この記事は、丸石自転車の主催による福島県西郷村で開催された公道ロードレースの取材レポートです。


「連載4 ヘレラの国からブェノス・ディアス」

この記事は「自転車王国コロンビアレポート」と副題を付けた、コロンビアに長期滞在することとなった筆者によるコロンビア自転車レース事情をレポートする連載です。今回は、一つの伝説としてマルチン・ラミレス選手のエピソードと、当時のコロンビアでの最新の流行だといういたずらについて紹介しています。


目次にはありませんが、100ページからは「第1回インターナショナルトリアルシン開催」と題する記事が掲載されています。この記事は、スペイン語で自転車トライアルを意味するトリアルシンと、静岡県天竜市で開催された日本初の国際大会のことを紹介しています。


「NCクラブハウス」

この記事は、各地のサイクリングクラブやレーシングクラブを紹介する連載企画のコーナーです。このページは紙面をNC誌が提供、各クラブが文章や写真でクラブの紹介・アピールを行っています。今回は、レースチームとして発足した「サーティワン」が紹介を行っています。

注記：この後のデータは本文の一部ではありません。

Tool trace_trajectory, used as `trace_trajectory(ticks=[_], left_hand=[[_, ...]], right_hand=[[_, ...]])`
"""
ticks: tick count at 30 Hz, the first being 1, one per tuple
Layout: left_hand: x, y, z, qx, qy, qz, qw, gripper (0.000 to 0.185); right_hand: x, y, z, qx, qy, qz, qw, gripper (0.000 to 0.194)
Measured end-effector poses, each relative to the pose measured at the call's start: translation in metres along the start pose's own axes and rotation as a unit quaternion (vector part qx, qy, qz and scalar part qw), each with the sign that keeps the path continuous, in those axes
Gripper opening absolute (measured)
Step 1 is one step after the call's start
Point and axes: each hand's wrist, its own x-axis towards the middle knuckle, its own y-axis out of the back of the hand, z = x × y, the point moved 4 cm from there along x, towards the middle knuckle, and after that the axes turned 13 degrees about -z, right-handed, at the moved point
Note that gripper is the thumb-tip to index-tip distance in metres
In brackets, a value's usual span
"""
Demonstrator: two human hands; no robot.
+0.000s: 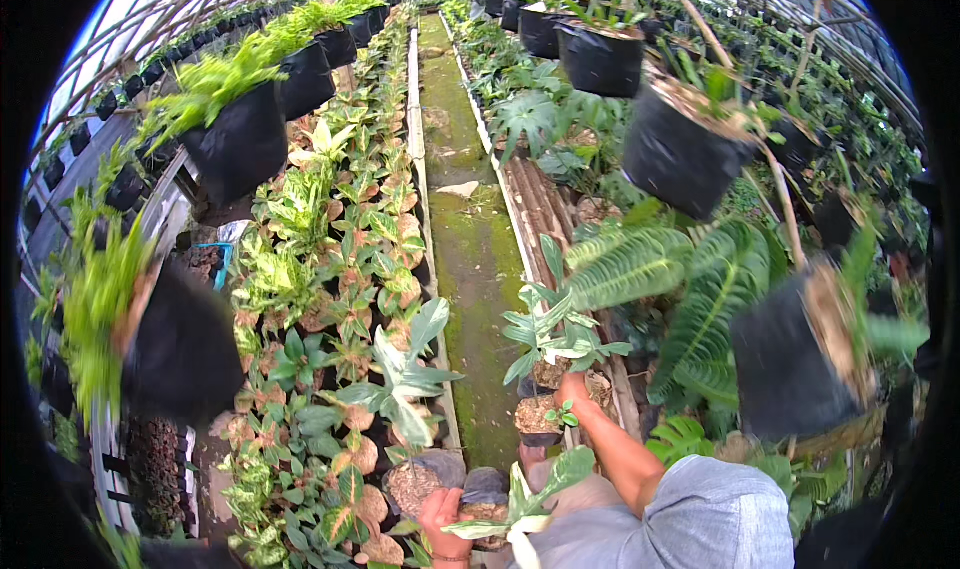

目次にはありませんが、104ページからは「第3回クラシック自転車コンテスト」と題する記事が掲載されています。この記事は、上野公園で開催された「自転車月刊中央大会」の一環として開催されたコンテストの様子を伝えたものです。


「自転車考 自転車と人の付き合いを考えてみよう」

この記事は自転車技術研究所の所長を務めた筆者による、自転車をどのようにして育てていくべきかということを筆者の視点から述べた連載です。今回は「自転車の形を読む(その2)」と題し、自転車がなぜ今のような形になったのかということを人体の動きの自由度といった視点で考察しています。


「モノディスプレイ」

このコーナーでは、自転車部品や用品などを紹介しています。今月号は、マイナーチェンジしたカンパニューロのATBコンポーネント「ケンタウル」、三連勝の新製品「ACシステムセット」、自転車産業振興会技術研究所の開発によるカーボンモノコックフレームのロードレーサー、他を取り上げています。


「NC-ade station」

このコーナーは、読者参加型のページとなっています。今回は「ツーリング・レポート」で、伊豆半島の天城縦走路を走ったレポートを掲載しています。


「NC情報通」

このコーナーでは、自転車に関する各種のイベント案内や情報を掲載しています。今回は、「第4回ツール・ド・北海道」「第4回矢島カップ Mt.鳥海バイシクルクラシック」「アルフレックス・カップ '90ロードレース大会」「1990全日本MTBクロスカントリー選手権大会」「RE-EX ATB FESTA '90 IN SUMMER」、上智大学探検部による「MTBで縦断したサハラ砂漠3000km」の写真と旅の道具展の開催情報、伊吹スキー場にTB用フィールドオープン、ミヤタによるATBレース支援、サンツアーによる5つのプロチームサポート、小林恵三氏がパリ高等研究院に論文を提出したニュース、「都市生活と自転車」をテーマにした国際シンポジウム、「サイクルスポーツカーニバル '90 in TOKYO DOME」、カンパニョーロによるAIJCトロフィー授与の実施報告、書籍「林道 東北の山々で何が起きているのか」、エプソン・ボスコ・レーシングチームの1990年スケジュール、「MTBマルイシカップ in サホロ」の結果、「全日本トライアスロン宮古島大会」の優勝者の紹介を掲載しています。


「My Wayside」

この記事は、「気になる風景」というシリーズを連載していた筆者による新しいシリーズの連載です。このシリーズは、「道端に伝承されたものを、ツーリストの視点で紹介してみよう」とするものです。今回は「早太郎」と題して、伊那の光前寺の犬を紹介するとともにあの世とこの世の境についての考察を述べています。


1990年7月号の裏表紙広告は、ブリヂストンサイクル「ワイルドウエスト」でした。